Tears, Tantrums, and Technicals 

 Tears, Tantrums, and Technicals 

By Sarah McVeigh

The other day, I was watching the Yankees vs. Red Sox baseball game with my husband. What I mean by that is, I was asleep on the couch, and my husband was watching the game.

Apparently, the game was a stalemate. Obviously, Aaron Judge was doing what he does best and sent the game to extra innings. It was looking good for the Yanks. Then, the 10th inning hit, and there was a shift. First, Volpe stole third base. But the Red Sox challenged the call, and it was overturned; Vouple was out. Then, DJ LeMahieu was up to bat. He nailed the ball, but it was ruled a foul on the field.

I woke up to my husband screaming at the TV, “It’s a fair ball!” I look at my husband throwing a complete tantrum, then he asks me what I think. I tell him it’s a foul ball. The Yankees challenged the call, but there was not enough to overturn the foul call. (Sarah on the Sidelines would’ve called it foul, too.)

So then what happens? Chaos erupts. I watched my husband lose his mind. I then watched the gorgeous Aaron Boone also lose his marbles. Aaron Boone stormed out of the dugout, cursing and yelling, all while pointing at the umpires, and then he got really classy and threw his gum at the field. Aaron Boone was obviously kicked out of the game for his outburst.

I’ve mentioned it before, but unfortunately, this article does not pay the bills (surprising, I know.) I am a school social worker, in all its glory. My daily tasks really depend on how much high fructose corn syrup my kids have had that day. Overall, my job is to teach children about emotions and how to cope with their emotions so they can become successful members of society.
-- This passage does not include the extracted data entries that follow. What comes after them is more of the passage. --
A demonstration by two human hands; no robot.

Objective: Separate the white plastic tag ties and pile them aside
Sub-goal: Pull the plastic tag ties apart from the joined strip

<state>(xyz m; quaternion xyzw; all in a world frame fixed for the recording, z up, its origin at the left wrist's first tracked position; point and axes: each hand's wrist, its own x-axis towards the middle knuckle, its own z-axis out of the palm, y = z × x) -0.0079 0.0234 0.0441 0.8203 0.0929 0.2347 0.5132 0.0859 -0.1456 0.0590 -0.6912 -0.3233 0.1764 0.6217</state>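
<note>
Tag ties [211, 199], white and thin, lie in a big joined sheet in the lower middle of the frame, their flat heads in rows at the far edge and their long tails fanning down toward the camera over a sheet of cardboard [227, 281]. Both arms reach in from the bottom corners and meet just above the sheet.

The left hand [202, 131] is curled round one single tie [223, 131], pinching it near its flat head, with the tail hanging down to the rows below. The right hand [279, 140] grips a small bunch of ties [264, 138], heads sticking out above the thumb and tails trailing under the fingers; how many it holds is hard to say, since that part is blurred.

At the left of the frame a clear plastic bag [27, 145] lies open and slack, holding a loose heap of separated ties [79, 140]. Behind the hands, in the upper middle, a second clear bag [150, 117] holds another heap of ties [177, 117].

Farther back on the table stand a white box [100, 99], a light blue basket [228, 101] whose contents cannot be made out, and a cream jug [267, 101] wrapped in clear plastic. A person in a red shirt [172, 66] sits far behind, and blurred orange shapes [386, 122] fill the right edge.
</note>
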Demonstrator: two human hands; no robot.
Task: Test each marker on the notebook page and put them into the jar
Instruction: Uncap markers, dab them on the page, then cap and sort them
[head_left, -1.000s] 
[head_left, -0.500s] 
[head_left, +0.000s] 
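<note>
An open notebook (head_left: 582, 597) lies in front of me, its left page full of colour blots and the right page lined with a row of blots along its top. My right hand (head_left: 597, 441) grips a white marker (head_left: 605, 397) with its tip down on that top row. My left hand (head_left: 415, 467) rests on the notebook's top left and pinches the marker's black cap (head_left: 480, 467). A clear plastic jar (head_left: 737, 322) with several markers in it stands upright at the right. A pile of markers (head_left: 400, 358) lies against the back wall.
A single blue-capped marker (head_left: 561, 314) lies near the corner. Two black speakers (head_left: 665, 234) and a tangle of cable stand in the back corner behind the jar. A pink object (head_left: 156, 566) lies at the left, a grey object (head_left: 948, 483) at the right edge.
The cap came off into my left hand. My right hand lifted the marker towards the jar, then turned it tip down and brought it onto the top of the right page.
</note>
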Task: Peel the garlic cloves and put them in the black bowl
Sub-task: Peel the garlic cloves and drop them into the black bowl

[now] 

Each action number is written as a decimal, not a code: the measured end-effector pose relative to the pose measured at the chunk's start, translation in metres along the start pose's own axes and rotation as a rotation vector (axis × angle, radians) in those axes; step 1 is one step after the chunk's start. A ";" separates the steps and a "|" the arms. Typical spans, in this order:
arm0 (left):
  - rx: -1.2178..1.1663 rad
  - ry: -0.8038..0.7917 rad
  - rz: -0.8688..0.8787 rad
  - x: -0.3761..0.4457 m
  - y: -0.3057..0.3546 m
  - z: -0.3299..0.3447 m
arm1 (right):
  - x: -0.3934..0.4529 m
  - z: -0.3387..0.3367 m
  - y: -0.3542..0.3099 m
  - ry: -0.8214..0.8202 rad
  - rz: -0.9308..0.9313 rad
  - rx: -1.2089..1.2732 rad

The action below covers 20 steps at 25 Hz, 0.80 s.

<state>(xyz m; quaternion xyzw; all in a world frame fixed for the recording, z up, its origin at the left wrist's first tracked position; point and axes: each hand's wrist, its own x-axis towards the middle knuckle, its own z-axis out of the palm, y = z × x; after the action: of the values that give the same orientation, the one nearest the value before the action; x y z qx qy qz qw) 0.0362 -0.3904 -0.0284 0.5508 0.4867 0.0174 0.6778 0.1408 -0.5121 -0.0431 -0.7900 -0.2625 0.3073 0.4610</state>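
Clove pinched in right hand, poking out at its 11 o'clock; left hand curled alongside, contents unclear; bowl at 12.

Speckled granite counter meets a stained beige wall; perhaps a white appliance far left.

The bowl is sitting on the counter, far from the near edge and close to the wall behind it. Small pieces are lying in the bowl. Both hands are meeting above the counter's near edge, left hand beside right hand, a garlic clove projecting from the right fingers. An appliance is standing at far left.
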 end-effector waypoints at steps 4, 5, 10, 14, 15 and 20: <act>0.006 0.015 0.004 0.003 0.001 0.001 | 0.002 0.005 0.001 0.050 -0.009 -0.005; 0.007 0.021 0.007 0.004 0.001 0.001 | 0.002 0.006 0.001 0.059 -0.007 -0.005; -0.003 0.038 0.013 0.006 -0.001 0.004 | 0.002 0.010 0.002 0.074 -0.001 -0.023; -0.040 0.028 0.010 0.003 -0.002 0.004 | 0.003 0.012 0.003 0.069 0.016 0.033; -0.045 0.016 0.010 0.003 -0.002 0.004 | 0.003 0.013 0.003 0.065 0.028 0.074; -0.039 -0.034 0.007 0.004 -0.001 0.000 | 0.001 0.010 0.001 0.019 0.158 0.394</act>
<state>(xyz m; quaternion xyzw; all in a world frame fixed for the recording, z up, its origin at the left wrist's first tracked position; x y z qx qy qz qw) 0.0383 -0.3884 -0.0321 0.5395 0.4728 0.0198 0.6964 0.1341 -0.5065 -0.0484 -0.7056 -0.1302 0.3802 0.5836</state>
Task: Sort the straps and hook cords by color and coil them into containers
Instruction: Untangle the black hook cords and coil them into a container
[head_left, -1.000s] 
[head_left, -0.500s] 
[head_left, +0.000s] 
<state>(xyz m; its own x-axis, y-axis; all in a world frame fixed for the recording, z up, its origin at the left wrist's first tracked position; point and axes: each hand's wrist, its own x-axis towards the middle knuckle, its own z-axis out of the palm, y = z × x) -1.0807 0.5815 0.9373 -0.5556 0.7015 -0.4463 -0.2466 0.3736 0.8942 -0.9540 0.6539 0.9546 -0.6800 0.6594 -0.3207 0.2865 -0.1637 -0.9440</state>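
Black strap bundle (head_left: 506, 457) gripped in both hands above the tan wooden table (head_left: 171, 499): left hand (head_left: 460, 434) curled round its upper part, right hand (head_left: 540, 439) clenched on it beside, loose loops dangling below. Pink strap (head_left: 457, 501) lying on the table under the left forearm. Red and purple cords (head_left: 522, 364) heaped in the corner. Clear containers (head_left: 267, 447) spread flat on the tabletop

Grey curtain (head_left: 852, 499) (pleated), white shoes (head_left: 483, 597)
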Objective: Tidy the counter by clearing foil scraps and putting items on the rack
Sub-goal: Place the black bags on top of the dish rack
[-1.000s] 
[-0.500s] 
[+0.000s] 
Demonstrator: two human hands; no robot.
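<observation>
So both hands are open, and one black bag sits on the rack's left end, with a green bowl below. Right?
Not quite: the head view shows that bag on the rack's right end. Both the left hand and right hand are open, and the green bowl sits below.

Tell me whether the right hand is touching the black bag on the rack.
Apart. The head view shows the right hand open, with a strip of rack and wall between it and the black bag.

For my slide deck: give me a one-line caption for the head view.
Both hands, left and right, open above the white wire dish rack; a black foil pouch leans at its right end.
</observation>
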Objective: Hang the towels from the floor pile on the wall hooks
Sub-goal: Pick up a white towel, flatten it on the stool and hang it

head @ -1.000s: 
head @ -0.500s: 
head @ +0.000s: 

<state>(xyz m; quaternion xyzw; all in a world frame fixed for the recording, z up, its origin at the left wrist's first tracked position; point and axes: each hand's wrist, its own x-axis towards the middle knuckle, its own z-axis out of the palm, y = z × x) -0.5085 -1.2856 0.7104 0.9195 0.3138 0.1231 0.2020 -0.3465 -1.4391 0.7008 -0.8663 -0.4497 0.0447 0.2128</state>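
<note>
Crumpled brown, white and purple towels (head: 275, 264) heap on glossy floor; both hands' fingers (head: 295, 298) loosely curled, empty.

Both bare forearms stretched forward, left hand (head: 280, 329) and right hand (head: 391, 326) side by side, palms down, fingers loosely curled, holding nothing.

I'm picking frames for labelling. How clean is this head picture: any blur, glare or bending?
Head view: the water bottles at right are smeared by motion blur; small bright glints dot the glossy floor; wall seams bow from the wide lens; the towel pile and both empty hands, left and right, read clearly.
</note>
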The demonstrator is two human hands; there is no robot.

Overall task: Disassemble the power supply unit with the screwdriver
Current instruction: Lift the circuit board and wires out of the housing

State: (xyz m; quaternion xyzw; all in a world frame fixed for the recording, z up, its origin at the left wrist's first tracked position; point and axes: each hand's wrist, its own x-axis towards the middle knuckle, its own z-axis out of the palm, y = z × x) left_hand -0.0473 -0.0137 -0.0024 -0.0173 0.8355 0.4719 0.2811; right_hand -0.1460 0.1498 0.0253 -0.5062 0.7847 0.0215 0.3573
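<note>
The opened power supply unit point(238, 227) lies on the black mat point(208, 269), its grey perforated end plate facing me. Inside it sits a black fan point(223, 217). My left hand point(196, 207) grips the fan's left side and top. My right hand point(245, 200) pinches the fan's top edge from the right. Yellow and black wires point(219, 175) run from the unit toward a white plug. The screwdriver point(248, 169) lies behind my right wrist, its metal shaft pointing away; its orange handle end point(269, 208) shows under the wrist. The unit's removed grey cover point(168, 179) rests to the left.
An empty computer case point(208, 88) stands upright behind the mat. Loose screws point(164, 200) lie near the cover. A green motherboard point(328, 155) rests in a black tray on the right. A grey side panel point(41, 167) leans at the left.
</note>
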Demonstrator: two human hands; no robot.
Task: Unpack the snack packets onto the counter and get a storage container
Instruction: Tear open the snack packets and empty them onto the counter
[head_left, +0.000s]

Now my kids do some out-of-pocket stuff. I have scars from scratches they’ve given me, had to go to the nurse for bite marks, had a few chairs thrown at me, whatever. They’re kids and they’re learning! Rome wasn’t built in a day, people!

But what is the excuse for my husband? And for Aaron Boone? Why is it considered socially acceptable for these grown men to freak out in the name of sports?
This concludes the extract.